The Tower: formulaic disaster film criticises aspects of modern Korean society in amongst the melodrama

Kim Ji-hoon, “Ta-weo / The Tower” (2012)

Maybe its similarities to the World Trade Center twin tower building collapses are too much in the way of bad taste for some people to handle, and that famous American disaster movie “The Towering Inferno” is an overly obvious inspiration, but Kim Ji-hoon’s “The Tower” at the very least has plenty of melodrama and tension to please fans of disaster thriller films, and has enough explosions and special effects to be easy on the eye. Initially the film moves slowly with too much tiresome slapstick comedy and two trite romance scenarios as it introduces various character stereotypes – the building maintenance / safety operations manager who is a single father who takes his daughter to the Tower Sky twin-towers complex so she can see snow on Christmas Eve, the restaurant manager he secretly loves who promises to look after the girl, two young lovebirds working at a tower cafe and a firefighters’ station, a selfless firefighter captain, an arrogant senior management who cuts corners – in its first half-hour and establishes the various sub-plots. Once the helicopters spreading the artificial snowfall around Tower Sky get caught in an updraft and crash into one of the buildings, setting off the fires that engulf it, the comedy drops right away and from then on suspense takes over as the various characters try to find one another and save people while trying to evade danger and the inevitable decision on the part of Tower Sky’s management to demolish the stricken building before it causes more damage and mayhem.

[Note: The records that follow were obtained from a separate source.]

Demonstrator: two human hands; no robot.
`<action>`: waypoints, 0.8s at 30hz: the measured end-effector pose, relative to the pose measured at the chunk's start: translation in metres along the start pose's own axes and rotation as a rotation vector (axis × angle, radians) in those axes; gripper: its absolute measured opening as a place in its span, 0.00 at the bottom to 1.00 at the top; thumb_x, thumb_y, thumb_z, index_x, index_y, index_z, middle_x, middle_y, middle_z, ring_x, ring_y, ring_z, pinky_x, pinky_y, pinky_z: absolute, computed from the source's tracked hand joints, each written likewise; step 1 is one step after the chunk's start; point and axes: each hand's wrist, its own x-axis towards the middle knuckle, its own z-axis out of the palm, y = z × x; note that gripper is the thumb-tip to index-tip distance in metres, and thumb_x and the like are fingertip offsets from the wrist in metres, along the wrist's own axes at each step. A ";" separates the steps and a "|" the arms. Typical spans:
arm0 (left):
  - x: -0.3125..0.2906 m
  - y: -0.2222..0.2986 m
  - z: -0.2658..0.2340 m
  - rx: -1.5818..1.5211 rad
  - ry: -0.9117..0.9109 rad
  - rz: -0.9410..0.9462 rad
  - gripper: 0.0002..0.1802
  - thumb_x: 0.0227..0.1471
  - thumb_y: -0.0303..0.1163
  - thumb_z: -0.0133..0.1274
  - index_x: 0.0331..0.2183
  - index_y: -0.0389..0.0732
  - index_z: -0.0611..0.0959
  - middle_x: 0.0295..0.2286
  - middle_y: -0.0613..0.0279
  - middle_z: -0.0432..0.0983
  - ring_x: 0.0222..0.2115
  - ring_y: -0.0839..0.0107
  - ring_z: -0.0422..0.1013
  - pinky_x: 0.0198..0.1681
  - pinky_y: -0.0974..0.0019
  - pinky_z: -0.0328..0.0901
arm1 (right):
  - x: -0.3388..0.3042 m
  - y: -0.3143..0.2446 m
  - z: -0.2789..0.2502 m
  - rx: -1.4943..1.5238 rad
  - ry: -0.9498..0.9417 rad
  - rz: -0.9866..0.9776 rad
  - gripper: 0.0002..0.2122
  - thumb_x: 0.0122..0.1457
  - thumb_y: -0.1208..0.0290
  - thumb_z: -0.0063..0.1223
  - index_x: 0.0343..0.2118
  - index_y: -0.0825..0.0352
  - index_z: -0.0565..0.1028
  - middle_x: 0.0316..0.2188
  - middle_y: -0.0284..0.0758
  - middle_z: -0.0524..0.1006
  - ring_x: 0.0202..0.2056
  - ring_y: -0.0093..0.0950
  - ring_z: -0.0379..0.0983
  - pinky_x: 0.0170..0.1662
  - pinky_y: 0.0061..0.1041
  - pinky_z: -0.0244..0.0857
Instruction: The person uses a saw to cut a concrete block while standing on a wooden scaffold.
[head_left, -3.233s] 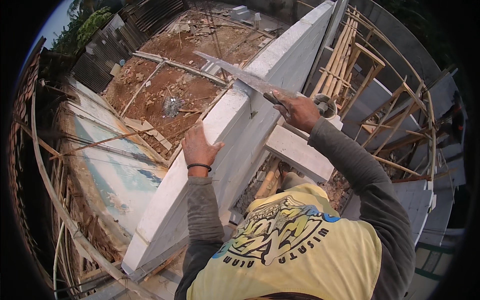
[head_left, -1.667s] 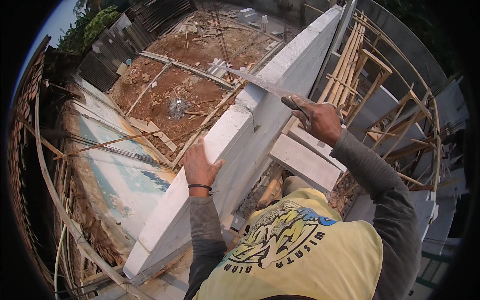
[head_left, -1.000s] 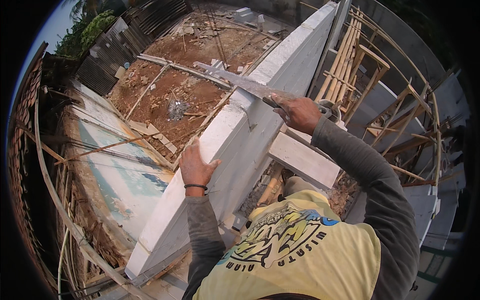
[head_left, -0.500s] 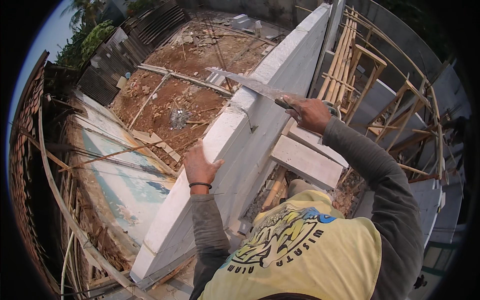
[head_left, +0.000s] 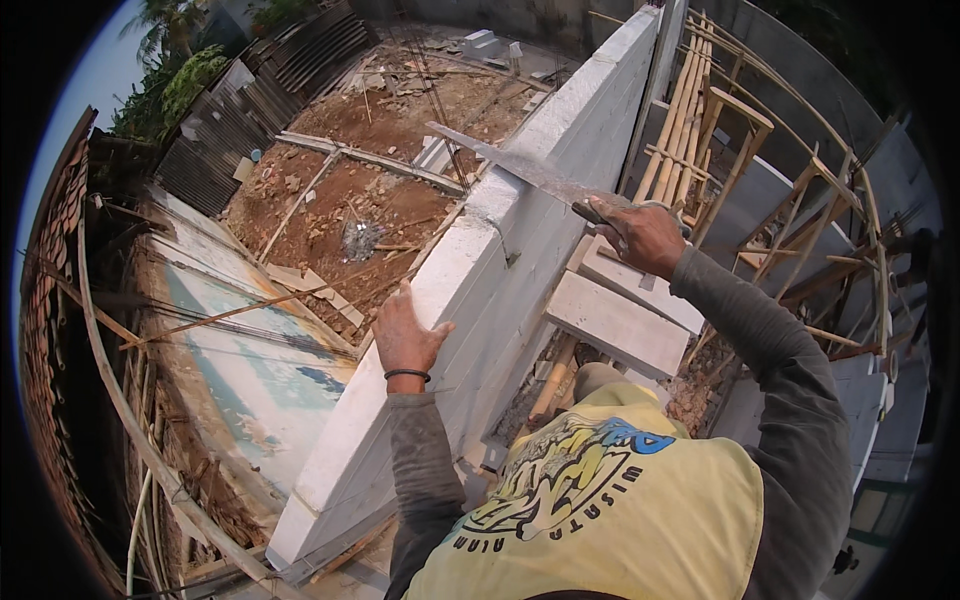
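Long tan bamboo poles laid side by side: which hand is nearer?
Right hand: just below the poles in the picture. Left hand: farther away, on the long white wall.

from where i stand, the saw handle (head_left: 594,210) is mostly hidden inside the right grip (head_left: 642,238), and the blade's (head_left: 525,168) teeth are too small to tell. the yellow shirt (head_left: 610,520) runs off the lower edge and hides most of the legs (head_left: 598,376). the dark shapes (head_left: 915,245) far right are too dim.
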 end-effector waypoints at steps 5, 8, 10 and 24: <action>0.001 0.003 -0.008 -0.008 -0.010 -0.005 0.59 0.31 0.49 0.74 0.61 0.37 0.65 0.48 0.47 0.72 0.51 0.51 0.67 0.55 0.51 0.62 | 0.045 -0.040 0.006 -0.092 -0.084 -0.025 0.23 0.64 0.60 0.51 0.60 0.63 0.67 0.33 0.42 0.81 0.31 0.40 0.79 0.32 0.42 0.71; 0.001 0.005 -0.010 -0.022 -0.036 -0.010 0.58 0.32 0.49 0.74 0.61 0.37 0.65 0.48 0.47 0.72 0.51 0.51 0.67 0.55 0.51 0.62 | 0.044 -0.014 0.002 -0.066 -0.064 0.003 0.24 0.64 0.60 0.50 0.61 0.63 0.67 0.32 0.42 0.81 0.31 0.40 0.79 0.32 0.41 0.71; 0.000 0.002 -0.009 -0.006 -0.042 -0.010 0.58 0.33 0.50 0.73 0.62 0.38 0.65 0.48 0.49 0.71 0.51 0.52 0.66 0.56 0.52 0.61 | 0.014 0.004 0.002 -0.066 -0.006 -0.015 0.23 0.64 0.60 0.50 0.61 0.62 0.67 0.31 0.42 0.81 0.31 0.41 0.79 0.32 0.41 0.71; 0.004 0.008 -0.006 0.013 -0.037 0.001 0.58 0.33 0.49 0.73 0.62 0.37 0.64 0.48 0.49 0.71 0.51 0.52 0.66 0.56 0.52 0.61 | 0.041 0.005 0.010 -0.066 -0.067 -0.022 0.21 0.64 0.57 0.50 0.57 0.60 0.71 0.26 0.42 0.80 0.26 0.42 0.77 0.27 0.42 0.69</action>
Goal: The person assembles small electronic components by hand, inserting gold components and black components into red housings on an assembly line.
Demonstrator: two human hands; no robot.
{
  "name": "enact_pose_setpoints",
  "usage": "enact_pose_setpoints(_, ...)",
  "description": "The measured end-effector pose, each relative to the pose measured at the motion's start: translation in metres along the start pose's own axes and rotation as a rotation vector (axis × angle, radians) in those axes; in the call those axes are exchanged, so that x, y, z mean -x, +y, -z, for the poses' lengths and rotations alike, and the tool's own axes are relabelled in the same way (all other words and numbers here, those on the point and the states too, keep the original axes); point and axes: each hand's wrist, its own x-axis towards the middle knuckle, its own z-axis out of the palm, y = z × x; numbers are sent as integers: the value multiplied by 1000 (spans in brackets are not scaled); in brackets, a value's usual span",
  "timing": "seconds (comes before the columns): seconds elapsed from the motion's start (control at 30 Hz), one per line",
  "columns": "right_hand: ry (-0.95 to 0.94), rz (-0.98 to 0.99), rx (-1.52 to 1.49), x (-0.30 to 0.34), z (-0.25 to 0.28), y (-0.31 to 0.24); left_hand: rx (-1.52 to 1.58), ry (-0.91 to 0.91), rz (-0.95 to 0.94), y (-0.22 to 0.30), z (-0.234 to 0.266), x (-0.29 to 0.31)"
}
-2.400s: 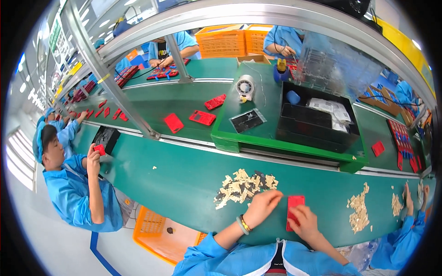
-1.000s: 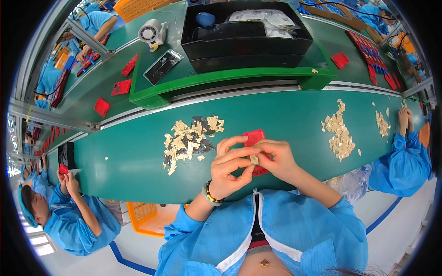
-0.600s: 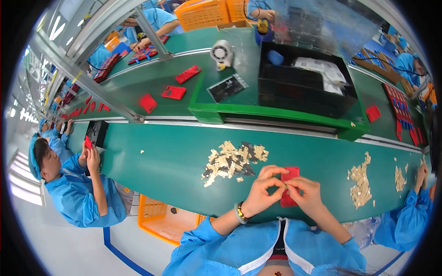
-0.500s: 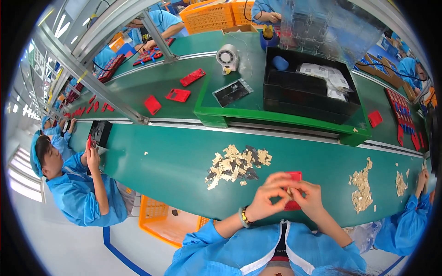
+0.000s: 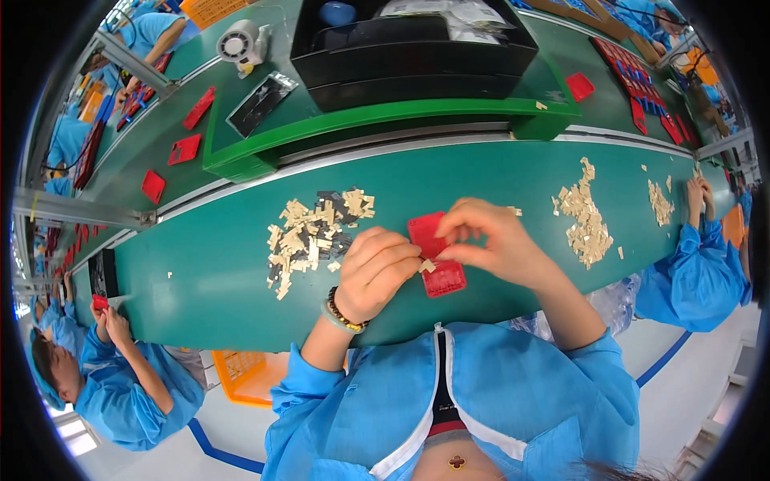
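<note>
A red plastic case [image 5: 446, 282] lies on the green bench in front of me, partly covered by my hands. My left hand [image 5: 375, 271] is closed in a pinch over its left edge, with a small cream L-shaped piece [image 5: 427, 266] at the fingertips. Over the case's right side is my right hand [image 5: 491, 244], its thumb and forefinger apart and curved toward the left fingertips. I make out nothing between them. To the left lies a heap of cream and dark grey pieces [image 5: 313, 228].
More cream pieces [image 5: 584, 220] form a pile on the right. Behind the bench, a green raised shelf [image 5: 385, 128] carries a black bin [image 5: 409, 72]. Co-workers sit at both sides; one at left holds a red part [image 5: 99, 302]. An orange crate [image 5: 241, 377] stands below the bench.
The view has shifted, so the bench things appear farther left and higher. My hands have moved apart: the left pinches the cream piece, while the right has drawn off it with fingers spread.
</note>
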Motion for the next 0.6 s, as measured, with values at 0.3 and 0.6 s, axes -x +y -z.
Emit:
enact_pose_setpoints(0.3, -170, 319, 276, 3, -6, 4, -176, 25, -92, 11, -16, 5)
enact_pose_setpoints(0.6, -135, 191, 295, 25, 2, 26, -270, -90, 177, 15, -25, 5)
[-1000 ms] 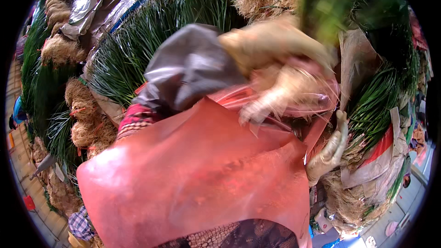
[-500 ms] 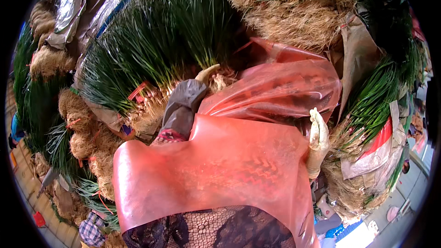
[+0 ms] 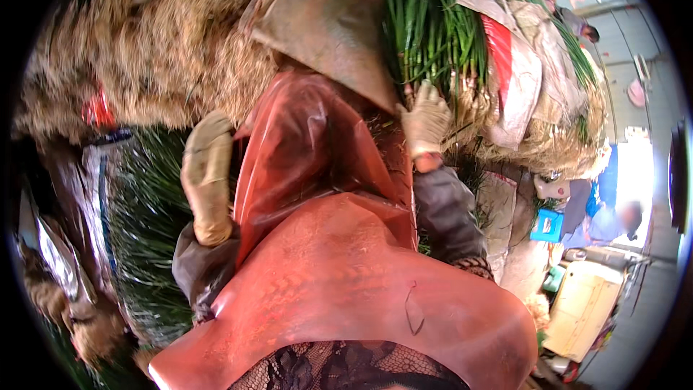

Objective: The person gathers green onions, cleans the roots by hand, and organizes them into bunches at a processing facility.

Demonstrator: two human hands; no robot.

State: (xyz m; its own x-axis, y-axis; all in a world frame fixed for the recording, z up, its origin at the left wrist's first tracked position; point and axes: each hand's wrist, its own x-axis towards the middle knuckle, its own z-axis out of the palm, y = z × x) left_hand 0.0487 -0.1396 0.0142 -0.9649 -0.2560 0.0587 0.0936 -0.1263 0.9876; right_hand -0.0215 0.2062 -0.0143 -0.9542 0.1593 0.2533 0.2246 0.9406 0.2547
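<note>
My right hand [image 3: 427,124], in a pale glove, reaches to the root end of a heap of green onions [image 3: 433,25]. Its fingers are stretched out and touch the pale stem bases; no grip around them shows. My left hand [image 3: 206,173], also gloved, is raised beside my red plastic apron [image 3: 325,267]. Its fingers are extended and it holds nothing that I can see. Below and left of it lies another mass of green onions [image 3: 148,224]. A brown sheet [image 3: 328,25] lies between the far heap and a long pile of roots [image 3: 166,58].
A white and red sack [image 3: 516,79] covers part of the right heap. At right are a blue crate [image 3: 546,225], a yellowish flat-topped cart [image 3: 583,309] and another person in blue [image 3: 603,224]. Silvery sheeting [image 3: 58,245] lies at the left.
My view has turned to the right. My right hand has moved from beside the apron onto the green onions. My left hand has come away from the standing onions and back toward my body.
</note>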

Much melodrama and theatrics are squeezed out of the screenplay which can slow down the action at times, especially in the scenes where the captain farewells two of his subordinate firefighters as he decides to manually detonate the bomb that will bring down the building. The building maintenance manager goes through a series of personal hells as he almost loses his daughter and the restaurant manager in various scenarios where the chances of survival would be below zero in real life. Tension is generated from the constant flitting from one sub-plot to another and back again, and some comic relief is provided by a group of zealous Christians who laud a firefighter as an angel sent from heaven and whose prayers are always answered in the nick of time – and often in ways far in excess of what they pray for.

Audiences probably won’t care too much for the characters who are only meant to represent what Kim finds admirable or not so praiseworthy in the Korean character: the selflessness and heroism of the firefighters and of those who find themselves tested in extreme circumstances; the selfishness of snooty social climbers; the humbleness of worker bees; the corruption and arrogance of the executives responsible for the Tower Sky twin-towers complex management; and the concern that many characters show for maintaining social hierarchy when they should be trying to evacuate as many people as possible. Perhaps the film’s themes and motifs that explore and question aspects of modern Korean society, and which criticise human arrogance in trying to control and subvert nature with technology are the most memorable parts of what otherwise would be a formulaic B-grade disaster flick.